Visitor pattern

There is a lot of resources on the internet about design patterns and Visitor in particular. So, why am I writing a post about it?

My main pet peeve about the ones floating on the internet is that they are missing the main point, which is describing when to use them. The existing posts describe what the pattern is, they throw in a confusing UML diagram and then provide some code examples. Some code examples are on the right track, but they usually just blurb some lines out without real behavior. Other examples are just completely unfit to demonstrate the pattern. They even miss some components from the aforementioned UML diagram.

Printing out some output is enough to show in which order different methods are called, but it ignores the key part. The behavior. The main reason to use a pattern is how your classes behave or how you want them to behave. One of the main design patterns categories is actually called “Behavioral patterns” for this very reason. Even though you have classes called ShoppingCart, Item, Book and Fruit, like in an example, they could represent completely different things in your business domain. You don’t use Visitor, because you have classes with names similar to the example. You use Visitor, because how these classes interact with each other.

I’ll describe the Visitor pattern in this post and show a few realistic examples with actual behavior. Hopefully these examples will give you enough analogy, so you can recognize similar problems in the future and you will be able to successfully apply the Visitor pattern. I’ll also point out some of the properties of the pattern that can help you decide when to use or not to use the Visitor.

Let’s get started.

The Visitor pattern

The Visitor pattern enables us to call different functions based on the run-time type of the object we are visiting. Let’s have an example at hand and see how the Visitor pattern can help us with that. As an example, we have an XML and we would like to do some validation on it.

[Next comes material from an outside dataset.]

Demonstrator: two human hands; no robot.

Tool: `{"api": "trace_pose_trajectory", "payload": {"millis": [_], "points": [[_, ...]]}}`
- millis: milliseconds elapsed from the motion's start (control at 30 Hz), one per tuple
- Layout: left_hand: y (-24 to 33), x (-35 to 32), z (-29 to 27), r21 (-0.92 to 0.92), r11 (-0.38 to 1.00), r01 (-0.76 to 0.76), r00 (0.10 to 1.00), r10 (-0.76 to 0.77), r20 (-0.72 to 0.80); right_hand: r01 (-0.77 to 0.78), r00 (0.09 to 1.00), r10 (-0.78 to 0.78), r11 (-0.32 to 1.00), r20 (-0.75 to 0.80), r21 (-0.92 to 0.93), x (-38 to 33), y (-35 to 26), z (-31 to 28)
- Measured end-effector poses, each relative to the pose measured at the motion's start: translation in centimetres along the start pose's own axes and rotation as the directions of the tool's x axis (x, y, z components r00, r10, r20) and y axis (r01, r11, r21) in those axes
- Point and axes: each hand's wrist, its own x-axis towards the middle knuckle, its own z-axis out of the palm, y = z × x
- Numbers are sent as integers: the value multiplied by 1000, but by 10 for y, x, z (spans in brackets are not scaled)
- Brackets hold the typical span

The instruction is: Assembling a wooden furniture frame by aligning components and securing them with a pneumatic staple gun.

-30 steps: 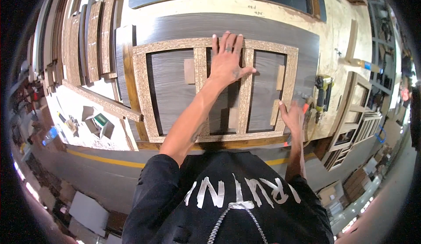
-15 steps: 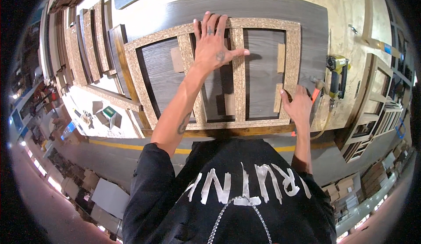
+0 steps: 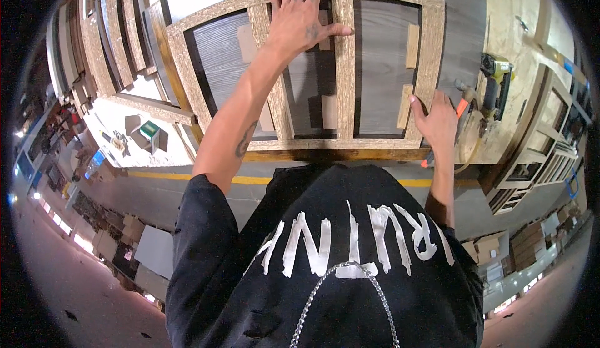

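Note:
A chipboard frame [image 3: 344, 66] with two crossbars lies on a dark grey wood-grain panel [image 3: 381, 41]. My left hand [image 3: 300, 23] rests over its far rail between the crossbars, fingers spread and thumb stretched out to the right crossbar. At the near right corner my right hand [image 3: 437, 120] straddles the right-hand strip, with its thumb on the inner side and fingers on the outer side. Just beyond those fingers lies a hammer [image 3: 463, 105] with an orange grip, partly hidden by my hand. Small chipboard blocks [image 3: 405, 106] stand against the strip inside the frame.
A yellow and black nail gun [image 3: 497, 73] with a hose lies on the right of the bench. Long chipboard strips [image 3: 115, 35] are lined up at the left, near a small green box [image 3: 150, 129]. More wooden frames [image 3: 537, 138] stand to the far right.
The whole view has shifted, so the bench and frame sit higher in it. Both hands keep about the same places on the frame, which has not visibly moved on the panel.

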Motion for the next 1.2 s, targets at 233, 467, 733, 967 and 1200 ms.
{"api": "trace_pose_trajectory", "payload": {"millis": [233,467,733,967,1200], "points": [[5,0,-3,-46,999,-14,1000,14,2,3,996,-7,999,85,45,2,10,-7],[-27,3,31,30,983,-182,958,184,-219,-204,967,251,876,-53,436,10,46,-13],[-13,5,23,53,992,-110,984,117,-138,-242,907,247,969,-340,58,70,188,-19],[-14,-2,18,3,1000,-30,998,31,-63,-325,900,269,939,-343,-115,79,132,-52],[-13,-1,18,28,999,-34,997,36,-71,-33,985,85,948,-153,315,65,22,-10]]}}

<?xml version="1.0" encoding="utf-8" ?>
<config>
  <site>
	<host>
	  192.168.0.1
	</host>
	<host>
	  192.168.0.2
	</host>
	<host>
	  192.168.0.3
	</host>
  </site>
  <site>
	<host>
	  10.0.0.1
	</host>
  </site>
</config>

We would like to detect is a closing element is missing. So something like below should switch on the red light.

<?xml version="1.0" encoding="utf-8" ?>
<config>
  <site>
	<host>
	  10.0.0.1
	<!-- Missing closing host element-->
  </site>
</config>

How can the Visitor pattern help us to implement such a parser? If we have a list of IXmlNode which can either be an StartingElement, an EndElement or a Text, then this can be easily done if we count the starting elements and the end elements while iterating over the list. At the end we simply compare the two numbers and we can see if something was missing. (For the sake of simplicity, let’s assume that starting elements can’t go missing.)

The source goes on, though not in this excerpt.